Horizon Context is Snowflake’s framework for addressing this. But the framework is only as good as the organization’s discipline in feeding it. The enterprises that build a systematic context lifecycle — capturing business definitions, enriching them over time, and activating them reliably for agent use — will accumulate an AI advantage that no model upgrade from any vendor can erase. That is a durable moat. It is also, for most organizations, 80% a people and process problem and 20% a technology problem.

The other thing worth flagging: masking policies need to follow agents across environments. A masking policy scoped to a single Snowflake account is already insufficient for the agentic architectures most enterprises are building, where agents reach across cloud boundaries, query third-party data sources, and chain actions across multiple platforms. This is a design requirement, not a future consideration.

What I’d Do Next
  • Context management should be framed as a business initiative, not a data engineering project. The conversation is: how does institutional knowledge get captured, validated, versioned, and made reliably available? That is closer to knowledge management than pipeline work.
  • One of the most practical suggestions from the governance session: ask CoCo for a current governance posture report before building anything else. It surfaces gaps fast and creates a baseline for a real action plan.
  • Agent-level masking is a new design surface that most data teams have not worked through yet. Every data product needs a definition of what agents can surface, at what level of detail, under what conditions.
  • Design for heterogeneous environments from day one. Governance that only works inside Snowflake is not governance — it is a perimeter around one part of your data estate.

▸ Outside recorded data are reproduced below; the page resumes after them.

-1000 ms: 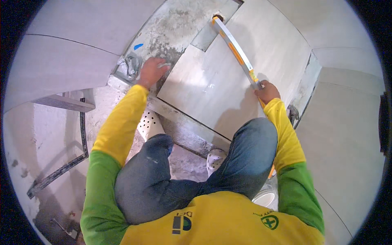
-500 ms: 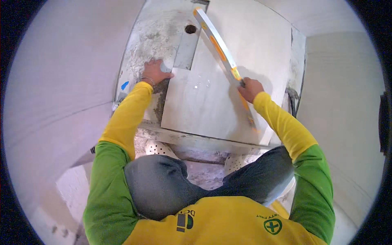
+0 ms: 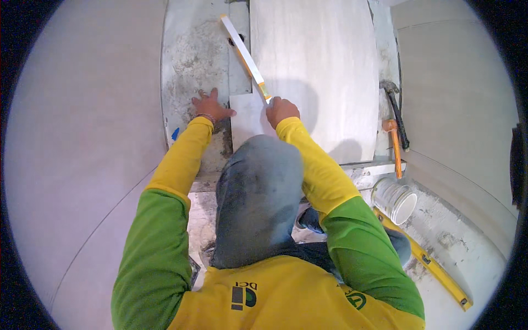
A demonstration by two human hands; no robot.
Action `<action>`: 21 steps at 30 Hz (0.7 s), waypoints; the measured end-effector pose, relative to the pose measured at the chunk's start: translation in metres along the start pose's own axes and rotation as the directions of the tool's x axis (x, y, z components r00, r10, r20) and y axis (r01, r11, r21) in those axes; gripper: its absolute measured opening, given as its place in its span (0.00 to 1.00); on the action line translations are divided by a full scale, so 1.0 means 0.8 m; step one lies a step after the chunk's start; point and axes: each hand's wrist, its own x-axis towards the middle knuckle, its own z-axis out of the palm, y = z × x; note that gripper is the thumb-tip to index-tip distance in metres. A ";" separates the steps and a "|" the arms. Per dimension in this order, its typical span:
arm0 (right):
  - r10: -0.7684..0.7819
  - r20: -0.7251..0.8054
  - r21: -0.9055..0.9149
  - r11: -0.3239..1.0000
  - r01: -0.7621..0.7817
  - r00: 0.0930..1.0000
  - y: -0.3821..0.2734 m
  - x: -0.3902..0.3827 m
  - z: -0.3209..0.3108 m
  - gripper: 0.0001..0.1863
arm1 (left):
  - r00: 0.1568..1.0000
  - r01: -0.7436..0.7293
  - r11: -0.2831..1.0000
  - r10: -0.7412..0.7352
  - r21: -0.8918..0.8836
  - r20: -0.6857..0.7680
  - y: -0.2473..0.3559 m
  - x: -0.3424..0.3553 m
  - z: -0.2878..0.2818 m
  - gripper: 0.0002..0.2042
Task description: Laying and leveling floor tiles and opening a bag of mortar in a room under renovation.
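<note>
A large pale tile (image 3: 324, 60), notched at its left side, lies on the rough grey floor base (image 3: 190, 66). My right hand (image 3: 282, 112) is closed round a white and orange spirit level (image 3: 243, 54), which slants up to the left across the notch. Its far end passes over a dark round drain hole (image 3: 231, 42). My left hand (image 3: 213, 106) rests on the rough base with fingers spread, its thumb at the tile's left edge. My raised knee hides the tile's near left part and the level's near end.
At the right of the tile lie a claw hammer (image 3: 397, 113) and a mallet (image 3: 395, 144) with an orange handle. A white bucket (image 3: 391, 199) lies tipped beyond the step. Near it is a long yellow spirit level (image 3: 434, 269). Walls rise on both sides; a blue scrap (image 3: 175, 133) lies at the left.
My right hand has carried the level leftward, from over the tile's middle to its notch. My body has shifted and a knee now covers the near tile edge. My left hand stays by the tile edge.
</note>
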 end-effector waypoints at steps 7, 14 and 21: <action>0.063 0.020 0.081 0.995 -0.064 0.998 0.028 -0.028 -0.022 0.32 | 0.995 -0.074 0.997 0.076 -0.028 0.069 -0.005 0.018 0.011 0.58; 0.114 -0.119 0.209 0.974 -0.088 0.986 0.112 -0.112 -0.005 0.41 | 0.997 -0.070 0.997 0.070 0.019 0.018 -0.006 0.022 0.022 0.58; 0.132 -0.183 0.292 0.954 -0.074 0.974 0.150 -0.153 0.030 0.37 | 0.996 -0.071 0.997 0.071 0.012 0.050 -0.004 0.022 0.019 0.58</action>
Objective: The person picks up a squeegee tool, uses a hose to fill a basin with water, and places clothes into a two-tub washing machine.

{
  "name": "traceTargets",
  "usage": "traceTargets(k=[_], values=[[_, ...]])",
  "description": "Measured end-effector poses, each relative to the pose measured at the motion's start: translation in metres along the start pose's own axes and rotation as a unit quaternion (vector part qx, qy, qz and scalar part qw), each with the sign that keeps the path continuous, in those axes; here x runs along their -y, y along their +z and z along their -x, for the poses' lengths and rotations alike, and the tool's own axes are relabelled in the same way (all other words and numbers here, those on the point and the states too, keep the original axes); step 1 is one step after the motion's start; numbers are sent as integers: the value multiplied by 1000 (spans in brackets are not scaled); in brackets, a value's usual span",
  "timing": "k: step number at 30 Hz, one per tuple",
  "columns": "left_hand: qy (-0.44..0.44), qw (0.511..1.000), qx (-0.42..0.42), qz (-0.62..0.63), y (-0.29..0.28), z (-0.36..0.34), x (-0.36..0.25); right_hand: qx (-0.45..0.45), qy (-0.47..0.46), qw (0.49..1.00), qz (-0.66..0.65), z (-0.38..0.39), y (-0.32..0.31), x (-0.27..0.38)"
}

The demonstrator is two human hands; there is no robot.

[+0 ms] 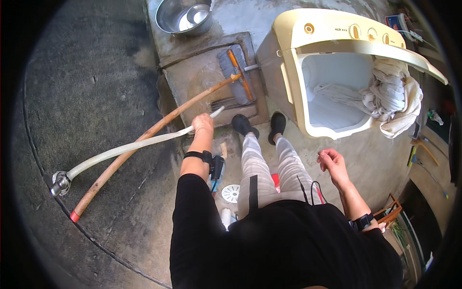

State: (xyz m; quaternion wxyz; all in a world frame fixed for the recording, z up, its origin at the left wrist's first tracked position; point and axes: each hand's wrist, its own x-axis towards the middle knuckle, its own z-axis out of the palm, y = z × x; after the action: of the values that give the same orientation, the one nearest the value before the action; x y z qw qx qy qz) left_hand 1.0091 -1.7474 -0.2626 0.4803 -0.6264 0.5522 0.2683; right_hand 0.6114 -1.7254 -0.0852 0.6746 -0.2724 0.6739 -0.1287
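Rough grey floor [313, 144] runs under the person's dark shoes [242, 124]. From where I stand, I see a long white hose [115, 151] out to the person's left, with a shiny metal piece [59, 186] at its far end. The left hand [203, 123] is closed tight around the hose near its other end, and a short tip pokes out past the fingers toward a low square basin [169, 61] set in the ground. Holding the hose out looks like the step in hand. The next move, I think, calls for a firm hold close to that tip and care with the mop's long wooden pole [173, 115], which the hose crosses. I can't tell if the two touch. The mop's grey head [224, 62] lies in the square basin. The right hand [333, 163] hangs out to the side, its fingers half curled, and I see nothing in it. Near it is a cream washing machine [288, 33] with its lid up and a heap of pale cloth [389, 94] at the opening. Further off sits a round metal pan [167, 17] with a smaller bowl [198, 15] inside.
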Motion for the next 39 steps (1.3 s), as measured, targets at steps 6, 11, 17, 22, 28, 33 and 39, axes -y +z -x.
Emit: traceTargets(k=[6,11,17,22,28,33,39], values=[[-7,984,-98,151,-46,41,-1,28,-30,999,1,1,1,9],[-31,966,-37,253,-68,98,-4,41,-72,997,-5,4,-9,20],[18,876,-81,476,-82,202,3,61,-120,990,-28,0,-17,39],[58,831,-73,549,-105,299,14,55,-122,986,-100,-33,-14,59],[162,833,-94,521,-158,364,4,-36,16,921,-388,-103,-21,80],[252,864,-92,427,-199,341,-23,-84,49,813,-574,-167,-14,90],[220,911,-122,326,-211,310,-35,-111,-48,875,-469,-201,28,92]])
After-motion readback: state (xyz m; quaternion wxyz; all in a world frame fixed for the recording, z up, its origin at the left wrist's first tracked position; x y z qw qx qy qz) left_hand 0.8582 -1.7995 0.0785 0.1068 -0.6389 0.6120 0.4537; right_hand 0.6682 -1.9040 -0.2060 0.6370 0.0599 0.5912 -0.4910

Act III — The Liberation of Data

Interoperability is not a feature — it is the architectural bet enterprises need to make now.

What Stood Out

The third act was about removing the walls — between clouds, between platforms, between vendors.

  • Apache Iceberg v3 + Apache Polaris — full bidirectional read/write integration announced. Snowflake is currently the only vendor delivering this. The Open Semantic Interchange Group was also launched — a cross-industry effort to standardize how semantic metadata travels between platforms.
  • Open Sharing moved to public preview, enabling data sharing that extends beyond Snowflake-to-Snowflake boundaries.
  • Multi-party Collaboration announced, enabling governed data exchange across organizational lines.
  • Zero-Copy Integrations — direct query on non-Snowflake data without movement. SAP integration reached GA. The ability to query data where it lives, without replication, is quietly one of the most operationally significant capabilities on the platform right now.
  • Snowflake Postgres GA and PG Lake GA — expanding the range of data that can be governed and queried without requiring migration.

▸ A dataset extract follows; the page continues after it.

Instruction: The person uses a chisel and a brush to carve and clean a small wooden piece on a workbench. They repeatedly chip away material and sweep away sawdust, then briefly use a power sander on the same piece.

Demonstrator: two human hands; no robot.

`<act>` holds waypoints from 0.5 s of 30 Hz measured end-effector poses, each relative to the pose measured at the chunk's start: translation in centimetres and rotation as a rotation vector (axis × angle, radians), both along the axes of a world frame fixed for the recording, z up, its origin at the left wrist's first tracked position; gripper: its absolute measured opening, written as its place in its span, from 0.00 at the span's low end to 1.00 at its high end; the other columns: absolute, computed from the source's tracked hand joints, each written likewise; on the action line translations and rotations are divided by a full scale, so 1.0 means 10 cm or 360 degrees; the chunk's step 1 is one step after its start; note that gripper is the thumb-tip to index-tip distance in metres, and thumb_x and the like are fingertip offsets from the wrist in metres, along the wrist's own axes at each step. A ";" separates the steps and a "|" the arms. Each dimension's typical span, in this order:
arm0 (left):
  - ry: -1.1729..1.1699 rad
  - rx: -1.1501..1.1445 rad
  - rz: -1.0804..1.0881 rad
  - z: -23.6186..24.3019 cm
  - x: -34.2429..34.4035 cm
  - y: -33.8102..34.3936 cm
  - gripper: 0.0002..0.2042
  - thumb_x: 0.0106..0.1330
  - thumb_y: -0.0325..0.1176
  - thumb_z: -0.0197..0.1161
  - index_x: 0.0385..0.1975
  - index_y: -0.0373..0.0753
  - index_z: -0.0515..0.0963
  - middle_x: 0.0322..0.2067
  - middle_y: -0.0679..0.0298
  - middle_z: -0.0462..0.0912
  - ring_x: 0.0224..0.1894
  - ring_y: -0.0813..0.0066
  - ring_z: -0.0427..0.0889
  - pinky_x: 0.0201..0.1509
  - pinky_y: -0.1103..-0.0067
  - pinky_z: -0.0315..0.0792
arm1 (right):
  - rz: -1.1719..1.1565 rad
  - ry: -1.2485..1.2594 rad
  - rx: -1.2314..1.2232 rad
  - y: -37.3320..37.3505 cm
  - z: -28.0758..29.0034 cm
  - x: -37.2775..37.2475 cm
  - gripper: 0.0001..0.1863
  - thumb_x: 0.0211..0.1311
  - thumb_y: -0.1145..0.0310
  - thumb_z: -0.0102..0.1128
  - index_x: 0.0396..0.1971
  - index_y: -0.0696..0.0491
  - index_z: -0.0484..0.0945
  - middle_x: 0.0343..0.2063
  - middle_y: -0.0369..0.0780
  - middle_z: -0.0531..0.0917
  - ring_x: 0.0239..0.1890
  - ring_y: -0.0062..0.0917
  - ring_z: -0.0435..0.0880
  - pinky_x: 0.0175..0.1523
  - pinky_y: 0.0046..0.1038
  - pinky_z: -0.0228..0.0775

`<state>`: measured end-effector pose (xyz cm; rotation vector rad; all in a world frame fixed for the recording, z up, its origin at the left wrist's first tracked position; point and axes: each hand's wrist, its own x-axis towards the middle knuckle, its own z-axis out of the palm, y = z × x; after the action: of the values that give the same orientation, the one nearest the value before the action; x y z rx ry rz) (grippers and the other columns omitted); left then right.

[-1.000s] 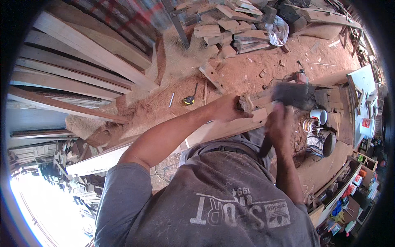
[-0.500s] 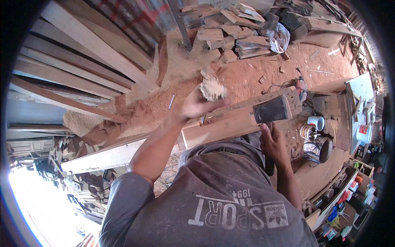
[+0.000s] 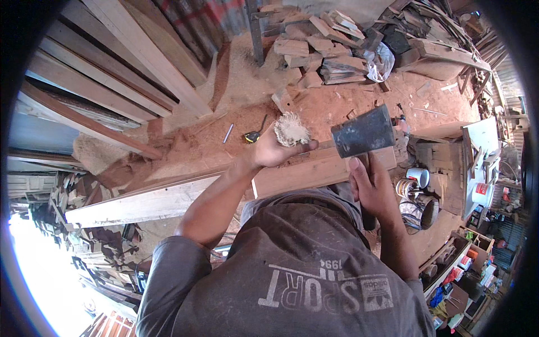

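Observation:
My left hand (image 3: 268, 150) is closed around a chisel (image 3: 291, 129), its frayed, mushroomed wooden butt turned up toward me. The blade is hidden below my fist, over the wooden beam (image 3: 303, 174) that lies across in front of my body. In my right hand (image 3: 371, 185), fingers wrapped round the handle, is a mallet (image 3: 364, 132) with a big black head. The head hangs in the air to the right of the chisel, apart from it.
Beyond the beam, a yellow-black tape measure (image 3: 255, 135) and a pen (image 3: 228, 133) lie on the sawdust-covered ground. Long planks (image 3: 140, 50) lean at the left. Scrap wood (image 3: 337, 50) is piled at the back. Buckets (image 3: 416, 177) stand at right, near a tool-filled bench (image 3: 455, 264).
The mallet has risen off the beam toward me and its head appears larger. My left hand stays on the chisel; the tape measure beside it has come into sight.

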<state>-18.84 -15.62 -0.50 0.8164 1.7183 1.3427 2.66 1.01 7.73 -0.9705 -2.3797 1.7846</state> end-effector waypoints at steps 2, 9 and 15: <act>-0.0023 0.0005 0.0044 0.03 0.01 -0.04 0.19 0.63 0.44 0.80 0.38 0.37 0.80 0.31 0.65 0.85 0.35 0.75 0.82 0.43 0.73 0.77 | 0.0052 0.0081 0.0126 -0.01 0.25 -0.14 0.17 0.80 0.59 0.55 0.46 0.60 0.76 0.29 0.42 0.81 0.31 0.26 0.80 0.37 0.31 0.70; -0.0006 0.0026 0.0052 -0.06 0.03 -0.19 0.18 0.64 0.40 0.79 0.42 0.34 0.80 0.36 0.63 0.86 0.40 0.74 0.84 0.48 0.72 0.78 | 0.0060 0.1063 -0.0029 -0.19 0.94 -0.67 0.17 0.79 0.57 0.58 0.45 0.60 0.75 0.29 0.46 0.83 0.23 0.27 0.81 0.31 0.32 0.75; 0.0049 0.0687 -0.0055 -0.40 0.10 -0.20 0.28 0.66 0.35 0.76 0.64 0.35 0.73 0.60 0.55 0.80 0.62 0.67 0.79 0.68 0.69 0.71 | 0.0892 -0.0002 0.1138 -0.34 0.60 -0.73 0.26 0.76 0.46 0.59 0.50 0.57 0.77 0.32 0.56 0.86 0.31 0.55 0.86 0.41 0.54 0.76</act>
<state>-17.87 -17.64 -4.46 1.1033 1.4457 1.7134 -4.67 -2.38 13.69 -0.2290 -3.1133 0.8113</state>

One of the sessions I attended reinforced something I had already been thinking: the most significant barrier to enterprise AI adoption is not model capability. It is fragmented data and the fear of committing to an architecture that locks you in. The enterprises moving fastest are the ones that resolved the lock-in question early — and resolved it in favor of openness.

Why It Matters

There is a philosophical argument that Snowflake is making here, and I think it deserves to be taken seriously: the vendor that wins the agentic enterprise will be the one that makes it easiest to use any data, from anywhere, without moving it. That is a very different value proposition from the data warehouse era, and it requires a very different way of thinking about data architecture.

The Iceberg/Polaris bidirectional integration is a real technical differentiator today. But the more important signal is what it says about direction. Open table formats, open catalog standards, and universal semantic interchange are not just interoperability features — they are the infrastructure layer that makes agentic applications trustworthy at scale. An agent that can only see part of the enterprise’s data is an agent that will give you incomplete answers and erode trust quickly.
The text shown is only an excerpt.